1/10
A Bitter Pill
15 December 2003
I could have forgiven a lot about this film. I always try to respect a movie's genre. This was a romantic comedy/fantasy so I wasn't expecting Kramer vs. Kramer. I could accept the melodramatic premise (beautiful dying girl falls in love with/tries to "save" handsome self-involved young man from himself) but most of the movie just didn't sit well with me. When trying to gather my overall impression, my mind can't help but "bring up" the scene where Sara is vomiting on the floor of her bedroom.

I really don't think I was asking for much. Instead, I think the movie demanded too much. Suspending my disbelief was a fair requirement. I actually consider it part of the fun. However all the fun began to vanish when the movie decided to take itself more seriously than it had the right to. At this point, its demands became disturbing and somewhat devious.

(As noted by other reviewers) The movie shamelessly plugged every cliché ever recorded on celluloid: rain-soaked confrontations, public declarations, cute animals, needy children, convenient diseases, gay/minority best friends with a heart of gold - but no real life of their own, and BAD SINGING! Yet the movie still felt that it could (and SHOULD) present itself as a somber tribute to the pain of life and love.

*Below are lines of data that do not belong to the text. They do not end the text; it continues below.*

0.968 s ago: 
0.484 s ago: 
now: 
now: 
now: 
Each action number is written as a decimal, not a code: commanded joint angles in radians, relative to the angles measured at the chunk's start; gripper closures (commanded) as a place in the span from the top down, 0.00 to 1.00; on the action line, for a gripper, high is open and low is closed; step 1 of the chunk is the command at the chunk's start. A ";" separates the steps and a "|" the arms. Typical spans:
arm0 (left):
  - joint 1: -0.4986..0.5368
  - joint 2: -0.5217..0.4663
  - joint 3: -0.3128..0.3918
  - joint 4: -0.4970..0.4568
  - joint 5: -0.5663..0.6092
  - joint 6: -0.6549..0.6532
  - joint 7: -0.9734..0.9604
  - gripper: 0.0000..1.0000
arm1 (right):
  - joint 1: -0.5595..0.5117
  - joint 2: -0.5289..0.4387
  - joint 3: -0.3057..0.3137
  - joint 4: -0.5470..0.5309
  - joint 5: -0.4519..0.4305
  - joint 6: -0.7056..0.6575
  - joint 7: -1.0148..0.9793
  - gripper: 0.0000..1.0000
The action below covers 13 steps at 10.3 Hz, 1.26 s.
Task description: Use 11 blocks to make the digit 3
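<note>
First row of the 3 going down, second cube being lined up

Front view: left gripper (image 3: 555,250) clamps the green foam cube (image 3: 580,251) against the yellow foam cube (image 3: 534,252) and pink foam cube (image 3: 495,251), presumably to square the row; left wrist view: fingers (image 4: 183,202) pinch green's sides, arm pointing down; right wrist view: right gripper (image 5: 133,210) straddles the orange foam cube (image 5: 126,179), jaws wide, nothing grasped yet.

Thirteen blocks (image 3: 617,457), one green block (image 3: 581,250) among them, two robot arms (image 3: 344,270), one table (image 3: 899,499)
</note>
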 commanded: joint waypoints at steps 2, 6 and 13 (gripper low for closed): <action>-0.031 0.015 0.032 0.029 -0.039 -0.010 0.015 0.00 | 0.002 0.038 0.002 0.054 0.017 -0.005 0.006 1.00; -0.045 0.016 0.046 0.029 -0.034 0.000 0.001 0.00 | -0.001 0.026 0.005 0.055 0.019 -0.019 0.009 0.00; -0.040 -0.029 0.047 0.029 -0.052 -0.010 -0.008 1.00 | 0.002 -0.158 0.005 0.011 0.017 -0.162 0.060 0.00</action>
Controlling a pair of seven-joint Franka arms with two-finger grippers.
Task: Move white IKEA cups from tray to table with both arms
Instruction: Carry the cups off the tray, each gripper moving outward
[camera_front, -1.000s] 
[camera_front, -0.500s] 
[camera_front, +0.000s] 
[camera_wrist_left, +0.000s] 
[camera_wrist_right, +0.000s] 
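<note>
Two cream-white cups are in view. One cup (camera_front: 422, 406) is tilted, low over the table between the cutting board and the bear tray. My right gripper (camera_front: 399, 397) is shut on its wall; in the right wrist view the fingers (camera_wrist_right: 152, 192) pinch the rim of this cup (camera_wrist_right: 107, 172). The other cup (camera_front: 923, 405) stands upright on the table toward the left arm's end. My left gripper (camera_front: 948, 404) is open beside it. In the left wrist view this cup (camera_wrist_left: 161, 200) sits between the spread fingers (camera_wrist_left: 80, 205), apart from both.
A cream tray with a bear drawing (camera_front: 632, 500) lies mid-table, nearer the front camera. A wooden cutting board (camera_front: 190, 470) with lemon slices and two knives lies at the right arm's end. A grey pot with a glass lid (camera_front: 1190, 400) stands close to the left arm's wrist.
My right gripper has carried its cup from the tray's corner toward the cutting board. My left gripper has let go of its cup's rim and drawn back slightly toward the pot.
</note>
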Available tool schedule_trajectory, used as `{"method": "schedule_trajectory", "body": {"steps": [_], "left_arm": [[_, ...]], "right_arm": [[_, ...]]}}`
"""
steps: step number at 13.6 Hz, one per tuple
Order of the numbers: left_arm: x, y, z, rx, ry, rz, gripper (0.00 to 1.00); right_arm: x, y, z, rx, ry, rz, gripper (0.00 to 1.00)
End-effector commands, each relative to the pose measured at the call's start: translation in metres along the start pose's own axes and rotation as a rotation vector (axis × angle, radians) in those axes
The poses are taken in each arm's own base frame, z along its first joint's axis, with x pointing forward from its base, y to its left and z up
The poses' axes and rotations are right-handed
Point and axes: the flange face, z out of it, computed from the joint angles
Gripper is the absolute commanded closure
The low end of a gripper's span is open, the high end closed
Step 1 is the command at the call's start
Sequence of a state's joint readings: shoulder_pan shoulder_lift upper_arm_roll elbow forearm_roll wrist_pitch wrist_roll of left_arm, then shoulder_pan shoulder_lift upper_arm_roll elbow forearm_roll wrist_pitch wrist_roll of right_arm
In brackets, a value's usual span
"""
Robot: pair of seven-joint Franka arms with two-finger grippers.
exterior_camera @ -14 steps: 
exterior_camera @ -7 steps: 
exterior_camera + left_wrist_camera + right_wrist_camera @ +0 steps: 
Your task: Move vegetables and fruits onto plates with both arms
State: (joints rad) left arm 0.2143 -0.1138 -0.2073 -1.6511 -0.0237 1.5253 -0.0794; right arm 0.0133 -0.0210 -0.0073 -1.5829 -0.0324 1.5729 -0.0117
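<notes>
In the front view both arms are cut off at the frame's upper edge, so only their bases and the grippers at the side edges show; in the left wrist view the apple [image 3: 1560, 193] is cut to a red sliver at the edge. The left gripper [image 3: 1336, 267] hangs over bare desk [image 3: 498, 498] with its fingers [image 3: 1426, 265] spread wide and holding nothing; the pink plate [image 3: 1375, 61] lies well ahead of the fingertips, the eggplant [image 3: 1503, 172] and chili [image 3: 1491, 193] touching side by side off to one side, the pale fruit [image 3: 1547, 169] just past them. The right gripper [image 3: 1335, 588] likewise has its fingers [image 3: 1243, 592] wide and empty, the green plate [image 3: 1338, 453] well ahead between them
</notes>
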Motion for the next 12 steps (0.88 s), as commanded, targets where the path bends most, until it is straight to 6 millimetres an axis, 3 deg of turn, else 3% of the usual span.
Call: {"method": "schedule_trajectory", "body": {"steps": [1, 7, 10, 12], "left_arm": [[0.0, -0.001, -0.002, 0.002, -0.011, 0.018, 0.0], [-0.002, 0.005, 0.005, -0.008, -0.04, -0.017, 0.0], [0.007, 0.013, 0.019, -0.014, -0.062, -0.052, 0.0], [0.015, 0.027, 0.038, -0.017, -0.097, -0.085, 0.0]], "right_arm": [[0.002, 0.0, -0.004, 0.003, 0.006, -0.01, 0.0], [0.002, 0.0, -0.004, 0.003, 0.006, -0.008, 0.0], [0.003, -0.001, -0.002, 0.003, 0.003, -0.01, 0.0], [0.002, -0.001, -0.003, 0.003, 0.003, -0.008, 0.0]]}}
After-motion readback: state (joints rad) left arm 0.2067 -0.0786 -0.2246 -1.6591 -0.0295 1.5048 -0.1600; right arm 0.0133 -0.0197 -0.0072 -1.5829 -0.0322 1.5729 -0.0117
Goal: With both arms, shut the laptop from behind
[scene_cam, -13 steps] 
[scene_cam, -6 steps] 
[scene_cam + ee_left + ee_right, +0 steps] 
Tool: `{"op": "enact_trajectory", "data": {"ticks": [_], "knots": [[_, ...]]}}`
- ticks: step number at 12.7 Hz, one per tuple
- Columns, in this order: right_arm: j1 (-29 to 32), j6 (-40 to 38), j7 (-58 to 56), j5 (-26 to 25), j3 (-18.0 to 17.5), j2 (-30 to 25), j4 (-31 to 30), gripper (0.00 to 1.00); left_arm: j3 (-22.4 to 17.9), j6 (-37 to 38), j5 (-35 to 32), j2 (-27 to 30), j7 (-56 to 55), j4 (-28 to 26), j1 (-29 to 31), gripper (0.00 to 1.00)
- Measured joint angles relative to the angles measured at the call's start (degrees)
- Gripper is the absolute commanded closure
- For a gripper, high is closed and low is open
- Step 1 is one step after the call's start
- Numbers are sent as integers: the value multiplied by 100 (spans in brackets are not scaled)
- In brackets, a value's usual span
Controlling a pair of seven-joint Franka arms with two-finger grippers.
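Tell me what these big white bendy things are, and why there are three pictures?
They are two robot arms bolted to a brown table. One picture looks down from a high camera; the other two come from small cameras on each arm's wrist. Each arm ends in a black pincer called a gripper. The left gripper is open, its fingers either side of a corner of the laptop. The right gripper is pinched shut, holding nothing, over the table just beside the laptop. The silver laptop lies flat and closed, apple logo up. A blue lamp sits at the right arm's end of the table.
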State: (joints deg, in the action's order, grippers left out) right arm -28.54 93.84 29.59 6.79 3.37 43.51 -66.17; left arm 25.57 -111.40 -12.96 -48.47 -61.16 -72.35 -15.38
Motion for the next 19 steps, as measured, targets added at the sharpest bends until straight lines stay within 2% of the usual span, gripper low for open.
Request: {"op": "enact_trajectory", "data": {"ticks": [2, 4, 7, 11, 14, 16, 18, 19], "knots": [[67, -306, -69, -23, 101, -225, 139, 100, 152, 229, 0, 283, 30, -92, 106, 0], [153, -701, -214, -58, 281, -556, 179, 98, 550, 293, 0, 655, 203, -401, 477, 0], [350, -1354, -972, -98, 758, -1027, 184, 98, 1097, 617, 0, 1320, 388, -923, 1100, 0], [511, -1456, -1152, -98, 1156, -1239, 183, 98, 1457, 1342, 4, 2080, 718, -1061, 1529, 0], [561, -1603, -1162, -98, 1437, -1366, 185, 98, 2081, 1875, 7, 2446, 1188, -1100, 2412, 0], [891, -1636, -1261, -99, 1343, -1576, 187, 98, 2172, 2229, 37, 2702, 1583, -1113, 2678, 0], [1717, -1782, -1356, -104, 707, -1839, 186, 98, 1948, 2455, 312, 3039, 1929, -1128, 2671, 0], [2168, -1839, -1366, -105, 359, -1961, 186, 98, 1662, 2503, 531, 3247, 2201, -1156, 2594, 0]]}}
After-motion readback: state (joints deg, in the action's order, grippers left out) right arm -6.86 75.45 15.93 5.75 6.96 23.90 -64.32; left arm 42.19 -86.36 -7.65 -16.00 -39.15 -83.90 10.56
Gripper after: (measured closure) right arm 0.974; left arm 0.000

The repeated and ridiculously heavy-handed diatribes about Sara's trying to, "control her uncontrollable circumstances" and, "die with dignity" seemed as if they were beamed in to give all the preceding romantic fluffiness weight. I have no problem with those arguments, but they belonged in another movie and appeared extremely contrived.

Dying young is perhaps the ultimate example of life's unfairness, but to try to make a movie that is both eye candy and reality tale is almost as unfair.